● HOW TO COMPLETE THIS TASK
Read the material below and tally how many lines hold the word "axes", giving the number and nothing else.

*** Opening of SUPPLIED INFORMATION ***

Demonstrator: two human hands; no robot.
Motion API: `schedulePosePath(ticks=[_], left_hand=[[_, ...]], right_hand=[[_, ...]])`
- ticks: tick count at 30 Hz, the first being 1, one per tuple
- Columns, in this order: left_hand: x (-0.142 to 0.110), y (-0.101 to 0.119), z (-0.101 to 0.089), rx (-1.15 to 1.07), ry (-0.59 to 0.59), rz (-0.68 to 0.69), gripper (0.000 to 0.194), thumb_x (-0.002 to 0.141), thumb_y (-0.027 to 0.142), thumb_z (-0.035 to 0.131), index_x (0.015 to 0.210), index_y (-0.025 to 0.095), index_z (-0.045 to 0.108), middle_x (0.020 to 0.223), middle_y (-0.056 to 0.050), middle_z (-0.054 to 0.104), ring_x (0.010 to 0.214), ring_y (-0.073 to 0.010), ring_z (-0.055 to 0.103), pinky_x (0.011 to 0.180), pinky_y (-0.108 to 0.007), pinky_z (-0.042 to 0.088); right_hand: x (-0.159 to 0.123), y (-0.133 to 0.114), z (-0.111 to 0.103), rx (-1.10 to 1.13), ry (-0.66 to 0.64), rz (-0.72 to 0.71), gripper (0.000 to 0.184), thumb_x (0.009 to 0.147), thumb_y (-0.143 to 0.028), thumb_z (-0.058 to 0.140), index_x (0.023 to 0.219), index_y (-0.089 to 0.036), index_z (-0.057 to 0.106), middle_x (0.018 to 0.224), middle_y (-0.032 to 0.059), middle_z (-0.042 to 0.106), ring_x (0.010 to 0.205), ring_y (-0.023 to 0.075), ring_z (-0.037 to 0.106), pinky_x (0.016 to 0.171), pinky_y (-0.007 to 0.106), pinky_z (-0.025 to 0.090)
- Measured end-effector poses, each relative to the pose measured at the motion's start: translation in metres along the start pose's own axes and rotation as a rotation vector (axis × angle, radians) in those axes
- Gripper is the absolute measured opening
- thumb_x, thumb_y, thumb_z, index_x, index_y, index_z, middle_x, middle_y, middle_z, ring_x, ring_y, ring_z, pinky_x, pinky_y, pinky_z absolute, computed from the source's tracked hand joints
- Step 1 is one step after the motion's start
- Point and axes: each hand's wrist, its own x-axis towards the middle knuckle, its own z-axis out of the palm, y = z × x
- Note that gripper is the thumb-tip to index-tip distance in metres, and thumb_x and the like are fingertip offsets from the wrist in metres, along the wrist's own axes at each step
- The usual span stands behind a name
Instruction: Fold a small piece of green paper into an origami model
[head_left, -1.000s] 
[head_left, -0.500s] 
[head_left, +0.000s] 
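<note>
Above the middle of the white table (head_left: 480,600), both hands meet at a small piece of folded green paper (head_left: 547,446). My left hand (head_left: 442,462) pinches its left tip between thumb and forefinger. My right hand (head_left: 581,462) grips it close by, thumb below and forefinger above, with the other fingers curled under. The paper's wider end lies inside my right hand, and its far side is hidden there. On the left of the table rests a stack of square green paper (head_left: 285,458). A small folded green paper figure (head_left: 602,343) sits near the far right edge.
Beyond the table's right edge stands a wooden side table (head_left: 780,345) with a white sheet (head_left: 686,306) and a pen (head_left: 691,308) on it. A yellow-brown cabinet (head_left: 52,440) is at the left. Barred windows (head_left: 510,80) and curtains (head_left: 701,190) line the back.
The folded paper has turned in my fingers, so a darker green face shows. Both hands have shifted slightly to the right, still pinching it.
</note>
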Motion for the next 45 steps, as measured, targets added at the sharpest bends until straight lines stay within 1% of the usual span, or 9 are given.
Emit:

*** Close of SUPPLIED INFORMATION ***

● ANSWER FOR THE TASK
3